» PROBLEM TO WORK ON: Restate all of the data precisely, omitting nothing.
LISTED ENTRIES section start
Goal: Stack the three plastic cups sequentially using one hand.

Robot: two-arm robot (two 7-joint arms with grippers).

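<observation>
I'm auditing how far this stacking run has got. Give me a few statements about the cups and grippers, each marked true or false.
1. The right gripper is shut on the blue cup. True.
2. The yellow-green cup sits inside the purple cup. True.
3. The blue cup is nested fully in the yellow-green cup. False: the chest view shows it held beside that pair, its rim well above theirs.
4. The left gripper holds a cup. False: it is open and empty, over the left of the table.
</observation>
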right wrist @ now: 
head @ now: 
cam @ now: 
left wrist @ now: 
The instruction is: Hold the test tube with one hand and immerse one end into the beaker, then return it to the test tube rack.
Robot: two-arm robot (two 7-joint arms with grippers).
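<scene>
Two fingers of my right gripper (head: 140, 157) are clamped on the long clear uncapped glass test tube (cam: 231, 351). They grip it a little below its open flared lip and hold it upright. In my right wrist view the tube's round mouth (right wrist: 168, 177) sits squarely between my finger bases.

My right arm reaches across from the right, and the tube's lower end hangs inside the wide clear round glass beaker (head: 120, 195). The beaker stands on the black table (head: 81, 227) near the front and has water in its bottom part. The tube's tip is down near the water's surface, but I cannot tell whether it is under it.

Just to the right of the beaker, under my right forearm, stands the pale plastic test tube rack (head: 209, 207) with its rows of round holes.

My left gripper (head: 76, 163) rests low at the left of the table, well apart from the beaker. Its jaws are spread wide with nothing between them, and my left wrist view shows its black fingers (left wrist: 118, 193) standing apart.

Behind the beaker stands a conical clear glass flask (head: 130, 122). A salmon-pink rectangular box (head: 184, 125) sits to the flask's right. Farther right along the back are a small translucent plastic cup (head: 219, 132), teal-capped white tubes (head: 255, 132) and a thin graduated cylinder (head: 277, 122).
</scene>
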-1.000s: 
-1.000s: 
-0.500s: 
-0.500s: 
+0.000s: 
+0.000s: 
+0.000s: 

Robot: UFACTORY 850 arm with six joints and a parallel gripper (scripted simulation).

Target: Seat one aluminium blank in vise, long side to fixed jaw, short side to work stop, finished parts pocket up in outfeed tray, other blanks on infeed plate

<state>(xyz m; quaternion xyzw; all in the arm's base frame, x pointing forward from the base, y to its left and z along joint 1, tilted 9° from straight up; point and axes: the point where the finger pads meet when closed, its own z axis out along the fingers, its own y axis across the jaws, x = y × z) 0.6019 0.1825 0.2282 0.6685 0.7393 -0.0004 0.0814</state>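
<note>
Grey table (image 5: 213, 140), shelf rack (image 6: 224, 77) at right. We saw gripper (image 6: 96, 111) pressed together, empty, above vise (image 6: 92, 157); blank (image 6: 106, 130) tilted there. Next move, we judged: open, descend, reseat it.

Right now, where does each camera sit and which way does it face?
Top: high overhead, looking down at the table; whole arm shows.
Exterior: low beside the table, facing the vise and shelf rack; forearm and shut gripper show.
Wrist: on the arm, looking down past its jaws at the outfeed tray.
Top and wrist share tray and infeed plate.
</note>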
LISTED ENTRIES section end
» RESULT:
Goal: Stack the three plastic cups sequentially using one hand.

Robot: two-arm robot (two 7-joint arms with grippers).

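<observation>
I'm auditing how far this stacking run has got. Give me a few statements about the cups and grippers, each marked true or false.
1. The right gripper is shut on the blue cup. True.
2. The yellow-green cup sits inside the purple cup. True.
3. The blue cup is nested fully in the yellow-green cup. False: the chest view shows it held beside that pair, its rim well above theirs.
4. The left gripper holds a cup. False: it is open and empty, over the left of the table.
</observation>
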right wrist @ now: 
head @ now: 
cam @ now: 
left wrist @ now: 
The instruction is: Hold the test tube with one hand and immerse one end into the beaker, then return it to the test tube rack.
Robot: two-arm robot (two 7-joint arms with grippers).
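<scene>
Two fingers of my right gripper (head: 140, 157) are clamped on the long clear uncapped glass test tube (cam: 231, 351). They grip it a little below its open flared lip and hold it upright. In my right wrist view the tube's round mouth (right wrist: 168, 177) sits squarely between my finger bases.

My right arm reaches across from the right, and the tube's lower end hangs inside the wide clear round glass beaker (head: 120, 195). The beaker stands on the black table (head: 81, 227) near the front and has water in its bottom part. The tube's tip is down near the water's surface, but I cannot tell whether it is under it.

Just to the right of the beaker, under my right forearm, stands the pale plastic test tube rack (head: 209, 207) with its rows of round holes.

My left gripper (head: 76, 163) rests low at the left of the table, well apart from the beaker. Its jaws are spread wide with nothing between them, and my left wrist view shows its black fingers (left wrist: 118, 193) standing apart.

Behind the beaker stands a conical clear glass flask (head: 130, 122). A salmon-pink rectangular box (head: 184, 125) sits to the flask's right. Farther right along the back are a small translucent plastic cup (head: 219, 132), teal-capped white tubes (head: 255, 132) and a thin graduated cylinder (head: 277, 122).
</scene>
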-1.000s: 
-1.000s: 
-0.500s: 
-0.500s: 
+0.000s: 
+0.000s: 
+0.000s: 

Robot: UFACTORY 850 arm with six joints and a parallel gripper (scripted simulation).

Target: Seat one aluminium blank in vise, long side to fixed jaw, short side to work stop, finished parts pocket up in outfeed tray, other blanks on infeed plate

<state>(xyz m; quaternion xyzw; all in the arm's base frame, x pointing forward from the base, y to its left and z along joint 1, tilted 9° from straight up; point and axes: the point where the finger pads meet when closed, its own z axis out along the fingers, its own y axis across the jaws, x = y × z) 0.6019 0.1825 0.2282 0.6685 0.7393 -0.0004 0.0814</state>
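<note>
Grey table (image 5: 213, 140), shelf rack (image 6: 224, 77) at right. We saw gripper (image 6: 96, 111) pressed together, empty, above vise (image 6: 92, 157); blank (image 6: 106, 130) tilted there. Next move, we judged: open, descend, reseat it.

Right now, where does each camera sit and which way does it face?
Top: high overhead, looking down at the table; whole arm shows.
Exterior: low beside the table, facing the vise and shelf rack; forearm and shut gripper show.
Wrist: on the arm, looking down past its jaws at the outfeed tray.
Top and wrist share tray and infeed plate.
</note>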

With this, the exercise is done.